Ancient Mysteries no. 16, July 1980 (continuation of Journal of Geomancy)
{12}
In The Ley Hunter 83 there was a letter from Mollie Carey in which she outlines the coincidences of ‘ash’ place-names and names like Seven Wells. She connects this with a ‘Great Bear effigy’. There is a similar pattern of coincidences near Owslebury. There is a Pilgrim’s Ash a mile away, whilst a mile north is St. John’s Copse, once known as Sevynhampton. Five miles north-east is Sevington Farm, called Syvan Wyllan in 938. There was a similar correspondence of such names in Somerset: Horsington, Henstridge, Henstridge Ash and Seven Wells Down.

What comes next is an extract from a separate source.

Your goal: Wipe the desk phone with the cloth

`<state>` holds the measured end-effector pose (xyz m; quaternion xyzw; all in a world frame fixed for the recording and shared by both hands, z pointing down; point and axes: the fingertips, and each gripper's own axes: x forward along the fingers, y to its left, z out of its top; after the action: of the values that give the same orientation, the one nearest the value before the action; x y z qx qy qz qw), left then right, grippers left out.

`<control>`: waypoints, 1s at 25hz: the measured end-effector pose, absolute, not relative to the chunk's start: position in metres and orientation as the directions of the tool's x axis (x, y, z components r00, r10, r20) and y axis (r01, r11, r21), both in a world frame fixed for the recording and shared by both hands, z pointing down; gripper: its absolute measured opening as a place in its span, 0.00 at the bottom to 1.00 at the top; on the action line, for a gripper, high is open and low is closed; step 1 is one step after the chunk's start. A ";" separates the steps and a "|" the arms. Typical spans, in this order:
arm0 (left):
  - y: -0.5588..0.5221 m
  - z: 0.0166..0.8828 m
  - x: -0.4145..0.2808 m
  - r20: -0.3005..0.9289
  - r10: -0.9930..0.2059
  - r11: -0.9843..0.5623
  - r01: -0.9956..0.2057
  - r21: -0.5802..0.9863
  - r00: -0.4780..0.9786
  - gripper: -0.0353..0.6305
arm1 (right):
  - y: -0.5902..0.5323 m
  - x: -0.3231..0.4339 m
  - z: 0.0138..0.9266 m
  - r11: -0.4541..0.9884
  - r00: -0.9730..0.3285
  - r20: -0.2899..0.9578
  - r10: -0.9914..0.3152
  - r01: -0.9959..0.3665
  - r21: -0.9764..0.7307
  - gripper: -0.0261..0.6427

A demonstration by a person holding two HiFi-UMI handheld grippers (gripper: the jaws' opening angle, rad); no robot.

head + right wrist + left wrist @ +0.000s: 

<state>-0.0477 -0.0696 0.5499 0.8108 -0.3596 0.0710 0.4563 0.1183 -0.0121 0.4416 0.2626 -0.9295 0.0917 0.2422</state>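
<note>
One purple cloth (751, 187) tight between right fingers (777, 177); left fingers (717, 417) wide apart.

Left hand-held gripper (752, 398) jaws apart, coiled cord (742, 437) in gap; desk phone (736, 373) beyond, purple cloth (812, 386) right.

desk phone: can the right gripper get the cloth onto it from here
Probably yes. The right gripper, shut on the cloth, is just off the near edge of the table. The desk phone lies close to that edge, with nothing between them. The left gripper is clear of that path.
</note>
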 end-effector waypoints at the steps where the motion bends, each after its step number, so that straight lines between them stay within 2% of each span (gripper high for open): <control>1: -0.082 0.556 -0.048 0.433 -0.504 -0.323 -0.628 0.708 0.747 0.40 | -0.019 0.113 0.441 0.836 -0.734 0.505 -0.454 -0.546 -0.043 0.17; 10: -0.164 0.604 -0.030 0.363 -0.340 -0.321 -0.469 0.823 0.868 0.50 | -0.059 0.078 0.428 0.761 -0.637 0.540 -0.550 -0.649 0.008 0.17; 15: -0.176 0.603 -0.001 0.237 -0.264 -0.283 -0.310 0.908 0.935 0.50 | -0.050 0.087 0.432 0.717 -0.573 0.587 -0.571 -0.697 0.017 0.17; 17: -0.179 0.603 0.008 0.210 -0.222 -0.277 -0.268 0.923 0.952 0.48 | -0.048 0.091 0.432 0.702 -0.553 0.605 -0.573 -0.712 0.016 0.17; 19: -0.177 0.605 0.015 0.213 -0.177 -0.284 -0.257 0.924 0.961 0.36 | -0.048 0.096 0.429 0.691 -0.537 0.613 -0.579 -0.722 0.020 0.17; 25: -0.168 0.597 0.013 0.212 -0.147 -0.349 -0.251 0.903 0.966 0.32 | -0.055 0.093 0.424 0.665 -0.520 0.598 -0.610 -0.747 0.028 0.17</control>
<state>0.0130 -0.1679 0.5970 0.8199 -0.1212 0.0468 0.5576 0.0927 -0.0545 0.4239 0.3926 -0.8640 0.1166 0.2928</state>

Nigel Pennick’s article Fragments of a universal tradition was helpful and interesting. In the Penguin Classics translation of Sir Gawain and the Green Knight is a reference (p. 123) to a fourteenth century morality play called ‘The Castle of Perseverance’, written in the north-east Midlands. In it there is an instruction for the clothing of the Four Daughters of God who eventually take charge of the Soul of Mankind:–
“The Four Daughters shall be clad in mantles, Mercy in white, Righteousness in red altogether, Truth in sad green, and Peace all in black.” Might this be a genuine local tradition in Christian clothing or a relic of gnostic teaching? The Four Daughters’ role seems similar to that of the Four Evangelists quoted in the ‘Direction’ chapter of Nigel Pennick’s book The ancient Science of Geomancy.